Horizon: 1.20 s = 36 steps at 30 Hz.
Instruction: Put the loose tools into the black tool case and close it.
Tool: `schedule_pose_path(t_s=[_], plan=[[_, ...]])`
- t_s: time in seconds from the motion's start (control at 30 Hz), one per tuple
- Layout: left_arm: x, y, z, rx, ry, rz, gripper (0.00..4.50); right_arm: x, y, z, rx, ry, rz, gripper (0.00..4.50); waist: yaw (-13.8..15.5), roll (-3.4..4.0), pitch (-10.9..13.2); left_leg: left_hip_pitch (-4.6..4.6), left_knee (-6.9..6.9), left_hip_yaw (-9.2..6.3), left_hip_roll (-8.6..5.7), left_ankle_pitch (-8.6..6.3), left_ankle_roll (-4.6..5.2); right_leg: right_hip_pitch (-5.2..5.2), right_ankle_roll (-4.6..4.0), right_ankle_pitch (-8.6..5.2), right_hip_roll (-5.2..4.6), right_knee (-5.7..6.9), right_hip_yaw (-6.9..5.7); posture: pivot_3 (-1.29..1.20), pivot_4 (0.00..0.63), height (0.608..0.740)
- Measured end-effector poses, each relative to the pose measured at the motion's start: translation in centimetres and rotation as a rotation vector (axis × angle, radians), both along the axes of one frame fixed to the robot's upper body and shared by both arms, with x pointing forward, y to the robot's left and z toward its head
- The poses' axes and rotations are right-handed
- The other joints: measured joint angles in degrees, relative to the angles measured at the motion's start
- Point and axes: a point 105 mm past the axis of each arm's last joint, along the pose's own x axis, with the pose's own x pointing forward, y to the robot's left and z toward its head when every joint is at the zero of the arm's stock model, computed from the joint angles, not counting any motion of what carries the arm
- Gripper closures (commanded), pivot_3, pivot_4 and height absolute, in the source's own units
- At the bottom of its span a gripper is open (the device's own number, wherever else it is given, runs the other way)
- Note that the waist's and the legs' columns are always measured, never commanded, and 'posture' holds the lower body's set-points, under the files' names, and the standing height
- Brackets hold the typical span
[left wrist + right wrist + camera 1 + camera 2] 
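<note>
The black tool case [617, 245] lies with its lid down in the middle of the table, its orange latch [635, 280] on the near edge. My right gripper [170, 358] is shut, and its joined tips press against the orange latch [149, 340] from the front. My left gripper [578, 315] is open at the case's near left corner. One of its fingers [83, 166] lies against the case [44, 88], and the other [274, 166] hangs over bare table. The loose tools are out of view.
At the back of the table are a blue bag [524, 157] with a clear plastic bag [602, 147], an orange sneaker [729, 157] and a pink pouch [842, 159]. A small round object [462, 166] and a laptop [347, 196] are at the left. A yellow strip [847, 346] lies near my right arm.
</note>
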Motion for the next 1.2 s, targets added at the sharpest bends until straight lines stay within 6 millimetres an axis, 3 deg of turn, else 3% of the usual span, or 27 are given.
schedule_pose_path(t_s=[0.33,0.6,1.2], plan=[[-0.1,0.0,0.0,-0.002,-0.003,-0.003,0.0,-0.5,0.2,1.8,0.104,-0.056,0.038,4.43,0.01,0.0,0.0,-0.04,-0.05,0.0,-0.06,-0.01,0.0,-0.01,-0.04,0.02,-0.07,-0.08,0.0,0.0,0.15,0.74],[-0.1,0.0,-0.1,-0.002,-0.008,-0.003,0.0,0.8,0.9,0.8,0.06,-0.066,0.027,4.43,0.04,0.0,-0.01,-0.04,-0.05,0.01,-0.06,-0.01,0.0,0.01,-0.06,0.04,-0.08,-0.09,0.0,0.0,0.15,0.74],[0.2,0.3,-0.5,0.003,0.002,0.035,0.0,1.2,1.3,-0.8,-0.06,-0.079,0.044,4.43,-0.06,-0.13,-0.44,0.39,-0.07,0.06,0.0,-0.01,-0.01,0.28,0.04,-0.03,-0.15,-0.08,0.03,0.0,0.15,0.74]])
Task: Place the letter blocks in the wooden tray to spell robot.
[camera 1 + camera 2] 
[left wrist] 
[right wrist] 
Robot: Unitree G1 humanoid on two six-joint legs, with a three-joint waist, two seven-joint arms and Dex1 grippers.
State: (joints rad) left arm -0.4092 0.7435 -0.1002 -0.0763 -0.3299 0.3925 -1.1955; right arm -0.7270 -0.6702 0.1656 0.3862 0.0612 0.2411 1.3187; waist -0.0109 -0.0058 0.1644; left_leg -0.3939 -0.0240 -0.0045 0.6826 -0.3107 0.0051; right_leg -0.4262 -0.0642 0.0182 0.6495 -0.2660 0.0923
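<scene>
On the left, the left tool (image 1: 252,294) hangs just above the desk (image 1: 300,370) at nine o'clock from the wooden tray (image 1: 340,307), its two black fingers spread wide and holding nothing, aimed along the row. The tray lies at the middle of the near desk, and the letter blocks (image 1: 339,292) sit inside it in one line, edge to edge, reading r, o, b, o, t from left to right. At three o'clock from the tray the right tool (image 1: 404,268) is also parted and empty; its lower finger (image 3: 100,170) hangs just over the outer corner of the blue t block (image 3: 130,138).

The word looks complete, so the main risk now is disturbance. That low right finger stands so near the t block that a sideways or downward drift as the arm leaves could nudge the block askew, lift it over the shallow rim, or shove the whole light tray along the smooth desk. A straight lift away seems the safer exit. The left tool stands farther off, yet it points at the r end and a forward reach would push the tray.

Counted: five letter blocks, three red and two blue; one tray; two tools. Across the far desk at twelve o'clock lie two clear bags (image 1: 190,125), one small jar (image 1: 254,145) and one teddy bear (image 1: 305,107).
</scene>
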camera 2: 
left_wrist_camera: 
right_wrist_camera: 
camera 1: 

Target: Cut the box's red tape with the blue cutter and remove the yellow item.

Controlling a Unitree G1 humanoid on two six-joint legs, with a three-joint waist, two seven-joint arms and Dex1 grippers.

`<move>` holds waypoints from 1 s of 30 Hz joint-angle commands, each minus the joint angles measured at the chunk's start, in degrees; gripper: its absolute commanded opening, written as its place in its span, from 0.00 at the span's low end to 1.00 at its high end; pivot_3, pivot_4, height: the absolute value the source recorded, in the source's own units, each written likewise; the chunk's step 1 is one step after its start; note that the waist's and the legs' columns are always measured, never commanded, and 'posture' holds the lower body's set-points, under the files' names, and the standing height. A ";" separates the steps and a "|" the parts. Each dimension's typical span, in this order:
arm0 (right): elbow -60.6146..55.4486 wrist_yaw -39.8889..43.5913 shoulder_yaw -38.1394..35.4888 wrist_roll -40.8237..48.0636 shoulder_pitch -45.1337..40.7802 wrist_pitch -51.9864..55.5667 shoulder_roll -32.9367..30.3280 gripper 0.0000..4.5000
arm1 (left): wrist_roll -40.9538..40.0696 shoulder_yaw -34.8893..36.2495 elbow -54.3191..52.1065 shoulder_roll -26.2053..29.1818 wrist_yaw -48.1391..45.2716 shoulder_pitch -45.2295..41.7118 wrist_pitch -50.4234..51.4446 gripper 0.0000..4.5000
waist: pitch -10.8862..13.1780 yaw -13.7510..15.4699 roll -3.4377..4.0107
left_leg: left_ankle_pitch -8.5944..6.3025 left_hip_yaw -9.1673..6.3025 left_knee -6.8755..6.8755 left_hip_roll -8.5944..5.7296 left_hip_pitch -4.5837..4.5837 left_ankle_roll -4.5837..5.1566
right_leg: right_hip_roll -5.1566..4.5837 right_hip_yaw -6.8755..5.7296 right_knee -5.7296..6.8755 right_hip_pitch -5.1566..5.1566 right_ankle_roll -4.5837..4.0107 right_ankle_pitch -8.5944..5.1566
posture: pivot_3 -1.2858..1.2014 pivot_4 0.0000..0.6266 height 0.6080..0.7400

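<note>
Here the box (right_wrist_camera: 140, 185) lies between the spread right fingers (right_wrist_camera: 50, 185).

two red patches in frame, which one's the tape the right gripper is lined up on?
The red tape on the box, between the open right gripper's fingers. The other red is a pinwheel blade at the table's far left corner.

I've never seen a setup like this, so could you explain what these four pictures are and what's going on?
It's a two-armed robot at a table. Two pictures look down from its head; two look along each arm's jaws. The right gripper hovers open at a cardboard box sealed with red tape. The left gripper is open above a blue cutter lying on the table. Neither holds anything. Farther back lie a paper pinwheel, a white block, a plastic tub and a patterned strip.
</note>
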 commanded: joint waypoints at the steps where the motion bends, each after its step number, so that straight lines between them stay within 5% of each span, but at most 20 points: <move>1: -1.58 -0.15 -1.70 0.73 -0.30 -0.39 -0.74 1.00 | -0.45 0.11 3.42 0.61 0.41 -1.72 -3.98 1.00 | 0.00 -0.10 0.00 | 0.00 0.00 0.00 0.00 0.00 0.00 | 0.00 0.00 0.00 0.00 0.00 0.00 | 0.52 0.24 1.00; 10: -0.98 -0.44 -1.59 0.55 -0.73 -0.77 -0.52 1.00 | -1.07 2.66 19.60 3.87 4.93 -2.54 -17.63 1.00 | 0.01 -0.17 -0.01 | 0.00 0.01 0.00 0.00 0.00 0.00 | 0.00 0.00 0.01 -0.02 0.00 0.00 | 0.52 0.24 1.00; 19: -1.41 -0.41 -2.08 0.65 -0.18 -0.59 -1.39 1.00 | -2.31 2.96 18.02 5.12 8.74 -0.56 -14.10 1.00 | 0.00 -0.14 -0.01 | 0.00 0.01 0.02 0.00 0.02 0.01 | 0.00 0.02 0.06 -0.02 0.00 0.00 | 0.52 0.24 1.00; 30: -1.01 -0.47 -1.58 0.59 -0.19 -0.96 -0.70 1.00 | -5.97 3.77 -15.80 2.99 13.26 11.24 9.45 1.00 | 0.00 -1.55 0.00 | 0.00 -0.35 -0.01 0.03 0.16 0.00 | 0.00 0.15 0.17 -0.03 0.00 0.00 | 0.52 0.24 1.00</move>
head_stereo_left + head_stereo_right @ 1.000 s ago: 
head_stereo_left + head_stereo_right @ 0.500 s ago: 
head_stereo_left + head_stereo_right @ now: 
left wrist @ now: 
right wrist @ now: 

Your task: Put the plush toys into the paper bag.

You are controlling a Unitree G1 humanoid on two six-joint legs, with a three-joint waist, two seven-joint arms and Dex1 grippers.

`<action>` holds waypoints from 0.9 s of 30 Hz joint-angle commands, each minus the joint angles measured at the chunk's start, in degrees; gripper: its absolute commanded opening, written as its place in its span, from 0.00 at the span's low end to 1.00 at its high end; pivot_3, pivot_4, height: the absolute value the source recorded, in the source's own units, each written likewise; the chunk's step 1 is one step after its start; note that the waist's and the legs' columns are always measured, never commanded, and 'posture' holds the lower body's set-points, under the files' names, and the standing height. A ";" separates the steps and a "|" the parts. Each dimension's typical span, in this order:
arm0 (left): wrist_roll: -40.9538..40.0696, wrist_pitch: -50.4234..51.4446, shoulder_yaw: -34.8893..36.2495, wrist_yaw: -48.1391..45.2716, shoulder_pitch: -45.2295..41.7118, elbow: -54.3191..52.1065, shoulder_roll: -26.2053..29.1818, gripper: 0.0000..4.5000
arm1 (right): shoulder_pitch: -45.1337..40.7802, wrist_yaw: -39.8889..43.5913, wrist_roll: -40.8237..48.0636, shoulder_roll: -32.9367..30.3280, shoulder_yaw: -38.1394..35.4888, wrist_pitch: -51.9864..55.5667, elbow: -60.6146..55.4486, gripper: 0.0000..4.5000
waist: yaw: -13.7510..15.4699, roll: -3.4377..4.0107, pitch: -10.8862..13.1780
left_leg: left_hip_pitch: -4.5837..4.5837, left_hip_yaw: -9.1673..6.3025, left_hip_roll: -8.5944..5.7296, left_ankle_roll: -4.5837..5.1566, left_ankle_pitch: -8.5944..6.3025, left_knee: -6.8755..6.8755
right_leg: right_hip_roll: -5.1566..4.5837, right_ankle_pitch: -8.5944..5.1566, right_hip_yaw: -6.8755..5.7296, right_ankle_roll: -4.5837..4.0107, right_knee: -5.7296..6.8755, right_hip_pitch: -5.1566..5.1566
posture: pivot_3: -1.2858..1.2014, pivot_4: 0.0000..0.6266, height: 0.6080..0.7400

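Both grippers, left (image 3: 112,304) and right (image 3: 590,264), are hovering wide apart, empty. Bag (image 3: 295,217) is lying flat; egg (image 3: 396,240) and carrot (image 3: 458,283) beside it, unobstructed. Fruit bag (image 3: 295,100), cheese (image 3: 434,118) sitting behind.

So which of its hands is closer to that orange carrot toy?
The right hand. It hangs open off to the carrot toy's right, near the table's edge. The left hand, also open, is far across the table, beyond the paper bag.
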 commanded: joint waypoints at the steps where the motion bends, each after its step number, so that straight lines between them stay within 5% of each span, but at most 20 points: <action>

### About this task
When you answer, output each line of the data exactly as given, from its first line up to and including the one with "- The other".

### Written response
Horizon: 1.20 s = 36 steps at 30 Hz.
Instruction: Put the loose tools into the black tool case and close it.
Tool: `schedule_pose_path(t_s=[_], plan=[[_, ...]])`
- t_s: time in seconds from the motion's start (control at 30 Hz), one per tuple
- Layout: left_arm: x, y, z, rx, ry, rz, gripper (0.00..4.50); right_arm: x, y, z, rx, ry, rz, gripper (0.00..4.50); waist: yaw (-13.8..15.5), roll (-3.4..4.0), pitch (-10.9..13.2); left_leg: left_hip_pitch (-4.6..4.6), left_knee (-6.9..6.9), left_hip_yaw (-9.2..6.3), left_hip_roll (-8.6..5.7), left_ankle_pitch (-8.6..6.3), left_ankle_roll (-4.6..5.2); right_leg: right_hip_pitch (-5.2..5.2), right_ankle_roll (-4.6..4.0), right_ankle_pitch (-8.6..5.2), right_hip_roll (-5.2..4.6), right_knee (-5.7..6.9), right_hip_yaw (-6.9..5.7); posture: pivot_3 (-1.29..1.20), pivot_4 (0.00..0.63), height (0.608..0.740)
- Measured end-effector poses, each relative to the pose measured at the motion's start: translation in centimetres and rotation as a rotation vector (axis × angle, radians), both along the axes of one frame fixed to the robot's upper body and shared by both arms, with x pointing forward, y to the robot's left and z toward its head
- The poses' axes and rotations are right-handed
- The other joints: measured joint angles in degrees, relative to the angles measured at the motion's start

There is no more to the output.